Linken-Kandidat Gysi sagte zu dem Kernthema seiner Partei, er schlage vor, die Mieten zunächst für sechs Jahre festzuschreiben. Die Politik müsse zudem Kosten übernehmen, beispielsweise, wenn sie sich entscheide, auf russisches Gas zu verzichten. Die Real-Renten und -Löhne seien gesunken und gleichzeitig die Vermögen der Reichen gestiegen. Er forderte deshalb, vor allem Superreiche stärker zu besteuern. Während eine Mittelstandsfamilie rund 44 Prozent Steuern zahlen müsse, würden bei Milliardären nur rund 26 Prozent aller Einnahmen besteuert.
Die SPD-Kandidatin Wallstein verwies auf den erhöhten Mindestlohn. Auch ihre Partei habe den Plan, Reiche stärker zu besteuern, und wolle zudem die Mehrwertsteuer auf Lebensmittel auf fünf Prozent senken. So könnte ein Großteil der Menschen entlastet werden. Auch die Strompreise wolle sie senken, über den Ausbau von Leitungen und das Absenken der Netzentgelte. Bei den Kosten für Kitas, Schulen und Pflege müsste die Politik ebenfalls eingreifen, so Wallstein.

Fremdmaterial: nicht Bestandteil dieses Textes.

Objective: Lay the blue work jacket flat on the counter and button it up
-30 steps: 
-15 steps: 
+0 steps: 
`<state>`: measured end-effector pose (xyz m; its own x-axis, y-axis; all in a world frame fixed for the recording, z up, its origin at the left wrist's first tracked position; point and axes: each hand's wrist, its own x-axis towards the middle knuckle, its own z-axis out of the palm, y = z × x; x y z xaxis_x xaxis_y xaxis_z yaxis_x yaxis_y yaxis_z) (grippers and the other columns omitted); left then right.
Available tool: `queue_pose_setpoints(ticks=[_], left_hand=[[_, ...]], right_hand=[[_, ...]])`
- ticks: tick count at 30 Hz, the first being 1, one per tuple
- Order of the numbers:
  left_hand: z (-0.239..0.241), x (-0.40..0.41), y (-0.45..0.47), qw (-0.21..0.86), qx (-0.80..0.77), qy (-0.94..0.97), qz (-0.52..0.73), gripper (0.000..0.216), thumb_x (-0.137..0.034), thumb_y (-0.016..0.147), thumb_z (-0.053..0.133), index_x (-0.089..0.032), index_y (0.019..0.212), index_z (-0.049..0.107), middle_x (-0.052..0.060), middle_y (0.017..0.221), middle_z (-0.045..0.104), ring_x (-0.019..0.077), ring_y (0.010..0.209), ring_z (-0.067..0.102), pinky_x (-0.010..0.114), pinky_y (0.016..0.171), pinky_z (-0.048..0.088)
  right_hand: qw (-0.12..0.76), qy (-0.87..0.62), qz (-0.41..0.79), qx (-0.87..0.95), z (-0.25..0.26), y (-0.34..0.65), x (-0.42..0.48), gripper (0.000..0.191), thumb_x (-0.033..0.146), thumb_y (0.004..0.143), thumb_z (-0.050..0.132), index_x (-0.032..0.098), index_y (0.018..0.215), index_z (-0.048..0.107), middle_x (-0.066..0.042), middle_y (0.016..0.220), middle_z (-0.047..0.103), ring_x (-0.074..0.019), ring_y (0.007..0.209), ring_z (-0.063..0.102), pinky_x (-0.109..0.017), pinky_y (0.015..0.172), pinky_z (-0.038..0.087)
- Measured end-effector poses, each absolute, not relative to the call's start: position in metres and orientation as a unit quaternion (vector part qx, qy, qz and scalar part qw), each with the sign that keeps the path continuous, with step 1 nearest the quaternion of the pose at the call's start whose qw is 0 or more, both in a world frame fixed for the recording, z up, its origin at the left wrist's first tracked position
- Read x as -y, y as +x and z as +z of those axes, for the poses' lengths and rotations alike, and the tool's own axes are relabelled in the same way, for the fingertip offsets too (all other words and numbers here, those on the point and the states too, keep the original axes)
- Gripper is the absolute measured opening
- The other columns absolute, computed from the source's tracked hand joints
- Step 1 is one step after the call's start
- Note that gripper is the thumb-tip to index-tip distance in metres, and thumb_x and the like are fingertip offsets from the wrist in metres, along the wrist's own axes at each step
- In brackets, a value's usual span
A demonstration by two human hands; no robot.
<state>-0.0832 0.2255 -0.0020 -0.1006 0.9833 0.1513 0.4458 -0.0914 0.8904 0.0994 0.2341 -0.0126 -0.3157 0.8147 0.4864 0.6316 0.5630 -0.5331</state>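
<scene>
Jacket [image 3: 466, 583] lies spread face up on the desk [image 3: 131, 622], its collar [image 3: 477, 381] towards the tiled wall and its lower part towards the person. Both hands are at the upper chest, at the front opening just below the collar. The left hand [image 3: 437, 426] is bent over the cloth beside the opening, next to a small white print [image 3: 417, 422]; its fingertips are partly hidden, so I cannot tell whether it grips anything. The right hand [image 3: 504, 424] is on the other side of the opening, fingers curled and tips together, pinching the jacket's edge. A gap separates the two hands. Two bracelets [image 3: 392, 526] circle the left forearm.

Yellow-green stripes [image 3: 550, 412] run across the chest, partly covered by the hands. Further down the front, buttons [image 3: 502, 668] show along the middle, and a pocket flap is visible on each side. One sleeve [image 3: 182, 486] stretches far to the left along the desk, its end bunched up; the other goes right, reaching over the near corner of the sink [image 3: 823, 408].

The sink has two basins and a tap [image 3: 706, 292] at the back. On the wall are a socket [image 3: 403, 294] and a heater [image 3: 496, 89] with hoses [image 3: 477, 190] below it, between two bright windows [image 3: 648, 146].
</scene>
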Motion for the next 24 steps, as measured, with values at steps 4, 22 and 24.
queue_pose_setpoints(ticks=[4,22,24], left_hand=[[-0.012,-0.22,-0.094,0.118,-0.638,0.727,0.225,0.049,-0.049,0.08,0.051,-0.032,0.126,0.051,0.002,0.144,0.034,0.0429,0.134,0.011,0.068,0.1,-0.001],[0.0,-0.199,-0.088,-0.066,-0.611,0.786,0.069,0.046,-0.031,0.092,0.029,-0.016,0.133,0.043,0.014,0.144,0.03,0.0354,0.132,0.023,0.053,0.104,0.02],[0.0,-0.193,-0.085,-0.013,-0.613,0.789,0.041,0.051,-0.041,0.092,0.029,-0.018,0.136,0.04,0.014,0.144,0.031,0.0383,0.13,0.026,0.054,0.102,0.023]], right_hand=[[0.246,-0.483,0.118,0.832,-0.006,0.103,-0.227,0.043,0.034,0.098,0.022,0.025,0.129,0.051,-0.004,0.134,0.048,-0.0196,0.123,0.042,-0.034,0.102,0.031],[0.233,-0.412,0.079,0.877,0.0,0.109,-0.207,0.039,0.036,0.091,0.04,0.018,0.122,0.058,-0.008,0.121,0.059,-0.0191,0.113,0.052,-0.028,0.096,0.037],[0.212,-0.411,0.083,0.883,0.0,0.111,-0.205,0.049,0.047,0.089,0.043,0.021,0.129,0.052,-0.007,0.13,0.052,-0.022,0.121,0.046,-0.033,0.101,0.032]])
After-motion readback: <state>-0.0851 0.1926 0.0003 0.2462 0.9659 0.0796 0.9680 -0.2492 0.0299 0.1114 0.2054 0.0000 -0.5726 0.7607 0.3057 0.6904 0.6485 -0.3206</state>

BSW-Kandidat Ruhnert forderte eine Erhöhung des Mindestlohns auf 15 Euro. Die Politik müsse eingreifen, um Löhne zu erhöhen und Mieten zu senken. Auch die Wirtschaftssanktionen gegen Russland kritisierte er. Kurzfristig könne man die Energiepreise nur ändern, indem wieder günstiges Öl und Gas eingekauft würden.
Beatrix von Storch sagte, die AfD wolle den Grundsteuerfreibetrag auf 15.000 Euro erhöhen. Das würde bei denen ansetzen, die wenig hätten. Auch diejenigen, die arbeiten, würden in Deutschland viel zu hoch belastet von Steuern. Bei den Mieten müsse das Angebot steigen, das gehe nicht über Enteignungen oder ähnliches. Die Stromkosten wolle sie durch mehr Angebot im Energiemix senken. Dafür brauche man russisches Gas, Kohle und Kernkraft.

CDU zieht Kernkraft in Betracht, Grüne wollen erneuerbare Energien
CDU-Kandidat Luczak sprach sich gegen eine stärkere Besteuerung von Reichen aus. Seiner Meinung nach treffe das auch Handwerksbetriebe und Freiberufler. Die CDU wolle stattdessen die Menschen vor allem bei den Energiekosten entlasten. Dafür sollen die Stromsteuer und die Netzkosten gesenkt werden. Auch die Wiedereinführung der Kernenergie sei für ihn vorstellbar. In der Mietpolitik wolle die CDU "soziale Leitplanken im Mietrecht" - wie genau die aussehen, sagte er aber nicht, nur, dass der Mietendeckel nicht geholfen habe. Er forderte stattdessen eine Erleichterung von Neubauten - sowohl bei den Kosten als auch bei den bürokratischen Auflagen.
Auch die FDP-Kandidatin Teuteberg sprach sich für ein Absenken der Strom- und Energiesteuer aus, ebenso für Erleichterungen für Wohnungsneubau. Wohnen werde nicht durch Verbote, sondern durch Angebot bezahlbar. Es gelte, Menschen und Betriebe zu entlasten, unter anderem, indem man den Grundfreibetrag erhöhe. Zudem sei ein Abbau von Bürokratie für Unternehmen notwendig - man brauche Wertschöpfung und nicht nur Verteilung, um die Inflation zu bekämpfen.
Michael Kellner von den Grünen dagegen setzte sich für eine Verlängerung und Ausweitung der Mietpreisbremse ein, zudem für eine Steuerreform, die die geringen Einkommen entlaste und für den Ausbau der erneuerbaren Energien. Das sei deutlich günstiger als die von CDU und AfD geforderte Rückkehr zur Kernenergie. Um gleichzeitig in viele Bereiche zu investieren, forderte er, die Schuldenbremse auszusetzen.
Letzteres forderte auch BSW-Kandidat Ruhnert. Luczak entgegnete dem, die Schuldenbremse sei nicht das Problem, die Ampel-Regierung aus SPD, Grünen und FDP sei vielmehr an falschen Prioritäten gescheitert. So seien zu viele Ausgaben ins Bürgergeld, die Migration und in Subventionen geflossen.
Die Politikerinnen und Politiker für den rbb-Kandidatencheck wurden danach ausgewählt, ob ihre Partei bereits im Bundestag vertreten oder anhand aktueller Umfragen absehbar ist, dass sie in den Bundestag einziehen könnte.
Moderiert wurde die Debatte von Sascha Hingst und Andrea Vannahme.